As accountability had become so much a part of my life, I also saw things in other people, outside of my accountability group that I believed, if pointed out to them, might be helpful. But as these other people had not invited the accountability, it was very important to find the right time and place and to do it gracefully. Maybe what I think I see is not really true. So I have to point out what I think I see with a humble attitude, understanding that I could be wrong.
Over the course of time, I had seen some patterns in our overly attached friends, which I believed they could benefit from by being addressed. Not wanting to do it in the wrong way, I had been biding my time, waiting to see if there would be an opportune moment. As we were going to address the time issue with them, I felt like we had a strong enough relationship to discuss the other issues too. I was wrong.
We began with the over attachment issue. They were shocked and hurt. Then I started into the other issues and they were just downright offended. It ended very awkwardly but we agreed to meet again after some reflection.

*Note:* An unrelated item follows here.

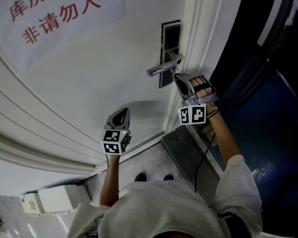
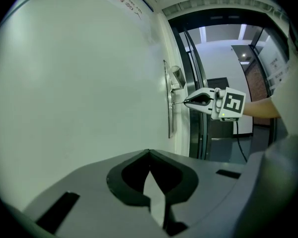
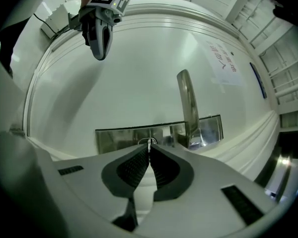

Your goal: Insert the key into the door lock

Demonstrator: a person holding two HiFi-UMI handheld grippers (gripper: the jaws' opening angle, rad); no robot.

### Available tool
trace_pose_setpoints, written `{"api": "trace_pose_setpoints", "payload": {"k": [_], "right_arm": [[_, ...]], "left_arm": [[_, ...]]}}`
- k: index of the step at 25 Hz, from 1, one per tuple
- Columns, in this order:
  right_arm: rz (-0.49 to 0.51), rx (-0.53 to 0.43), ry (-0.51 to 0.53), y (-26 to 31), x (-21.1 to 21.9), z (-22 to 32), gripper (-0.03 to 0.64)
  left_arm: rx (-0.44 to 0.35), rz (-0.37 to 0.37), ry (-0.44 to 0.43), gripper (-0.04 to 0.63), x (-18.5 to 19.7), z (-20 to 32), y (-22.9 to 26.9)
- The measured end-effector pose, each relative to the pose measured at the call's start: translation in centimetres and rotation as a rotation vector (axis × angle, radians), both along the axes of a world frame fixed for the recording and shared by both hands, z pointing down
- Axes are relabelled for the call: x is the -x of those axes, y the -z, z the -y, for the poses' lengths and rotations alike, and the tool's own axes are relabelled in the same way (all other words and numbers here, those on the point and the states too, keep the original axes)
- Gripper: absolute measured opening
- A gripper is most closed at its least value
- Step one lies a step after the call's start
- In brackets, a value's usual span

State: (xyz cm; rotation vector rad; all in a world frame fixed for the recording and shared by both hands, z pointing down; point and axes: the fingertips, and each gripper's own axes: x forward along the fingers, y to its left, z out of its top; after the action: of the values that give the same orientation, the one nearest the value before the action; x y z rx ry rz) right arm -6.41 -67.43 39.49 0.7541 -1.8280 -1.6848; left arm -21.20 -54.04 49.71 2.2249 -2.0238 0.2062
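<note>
The steel lock plate (image 1: 170, 51) with its lever handle (image 1: 164, 67) sits on a white door (image 1: 89, 83). My right gripper (image 1: 178, 77) points level at the plate just below the handle, shut on a small metal key (image 3: 149, 142). The key's tip is at the lock plate (image 3: 139, 135), beside the handle (image 3: 187, 105); the keyhole itself is hidden. In the left gripper view, the key (image 2: 178, 103) bridges the right gripper (image 2: 187, 102) and the plate (image 2: 168, 103). My left gripper (image 1: 121, 117) hangs lower left near the door, shut with nothing in it (image 2: 149, 152).
A paper sign (image 1: 54, 11) with red characters hangs on the door at upper left. The door frame (image 1: 198, 38) runs right of the lock, with a dark glass panel (image 1: 258, 83) beyond. A white box (image 1: 54, 198) lies on the floor by the person's left arm.
</note>
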Motion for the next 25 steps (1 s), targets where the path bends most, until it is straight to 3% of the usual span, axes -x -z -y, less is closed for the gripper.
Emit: {"api": "trace_pose_setpoints", "payload": {"k": [25], "right_arm": [[-0.036, -0.041, -0.015, -0.1, 1.6, 1.9, 0.029]], "left_arm": [[0.012, -0.001, 0.006, 0.017, 0.2, 0.6, -0.5]]}}
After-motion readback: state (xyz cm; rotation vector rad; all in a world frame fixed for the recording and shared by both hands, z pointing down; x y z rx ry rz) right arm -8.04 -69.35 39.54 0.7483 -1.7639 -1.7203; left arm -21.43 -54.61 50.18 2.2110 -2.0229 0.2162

In the second meeting, they told us that it felt like to them, because of the other issues I had brought up, we were saying that since they didn’t measure up to our standard, we didn’t want to associate with them anymore. Also, in the time between the meetings, they had talked to some other mutual friends who used to go to our church and they had given them the impression that our church could be a bit cultish in that way.
I assured them that that was, in no way, my intention. The two issues were completely unrelated. I just thought it would be a good opportunity to kill two birds with one stone. Unfortunately, we killed more than birds. After that, it seemed like they didn’t want anything to do with us. Every once in a great while we’d run into them and invite them over. They’d come but it never went anywhere from there. There was no reciprocity like before.
As you look back on things like that, you try to figure out what you could and perhaps should have done differently. In hindsight, I still believe it was right to address the over attachment issue but it would have been better if I hadn’t brought up the other stuff. Maybe they would still have been offended but perhaps they would have taken it better. We will never know.